So it seems your chipset is indeed artificially restricted to 1.5Gbps (~150MB/s) by the BIOS.

ad

----------

## hoerbe

Indeed! SATA II seem to be locked to 1.5 Gbps on the Thinkpad T61 models!

There is a patched BIOS out there that removes the lock. It is reported to work!

What do you think about the alignment question. Is it worth doing it?

As far as I figured out, one could use fdisk -H 32 -S 32 /dev/sda, and start the first partition at cylinder 2 (link).

----------

## aderesch

 *hoerbe wrote:*   

> What do you think about the alignment question. Is it worth doing it?
> 
> As far as I figured out, one could use fdisk -H 32 -S 32 /dev/sda, and start the first partition at cylinder 2 (link).

 

I don't see any drawbacks (discounting waste of a negligible amount of disk space), so I wouldn't (and didn't) take any chances.

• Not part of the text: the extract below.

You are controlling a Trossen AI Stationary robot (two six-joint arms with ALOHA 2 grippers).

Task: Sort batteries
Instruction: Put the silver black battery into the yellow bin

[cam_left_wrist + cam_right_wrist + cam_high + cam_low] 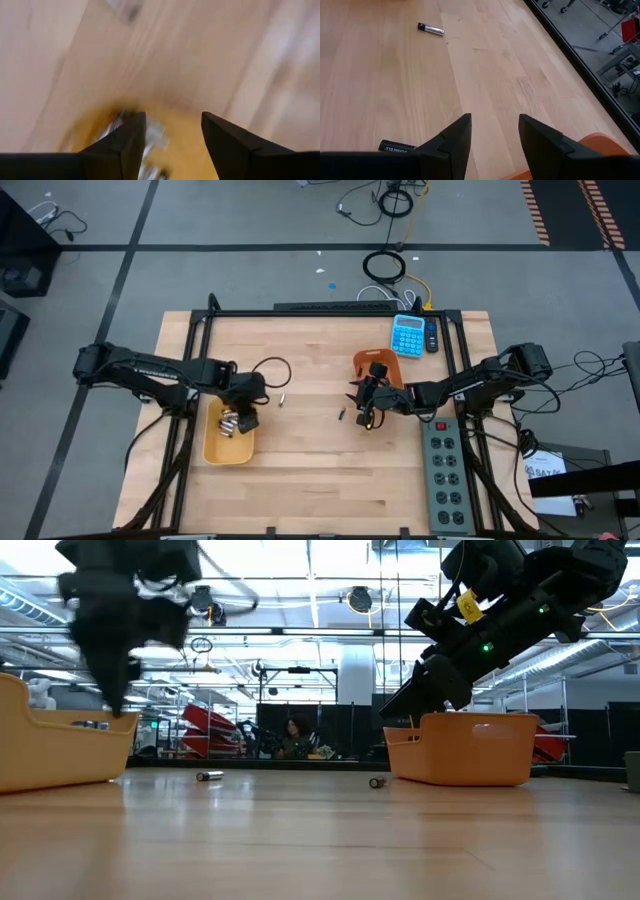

Since I couldn't get any reliable information about the erase block size of my drive (it was very new at the time), I actually went with -H 64 and aligned everything to multiples of 1MB. Be careful about your units (e.g. cylinder 2), as fdisk's default units are actually sectors (not cylinders) nowadays.

ad

----------

## albright

I just tried the modified BIOS (1.10-1.01) you linked to on my thinkpad

x300 -- hdparm went from 133 MB/sec to 186 MB/sec !!! (I have the

standard 128gb samsung ssd - not a real speed demon but this is excellent

read performance)

thanks for pointing this out.

----------

## hoerbe

Me either! Works great.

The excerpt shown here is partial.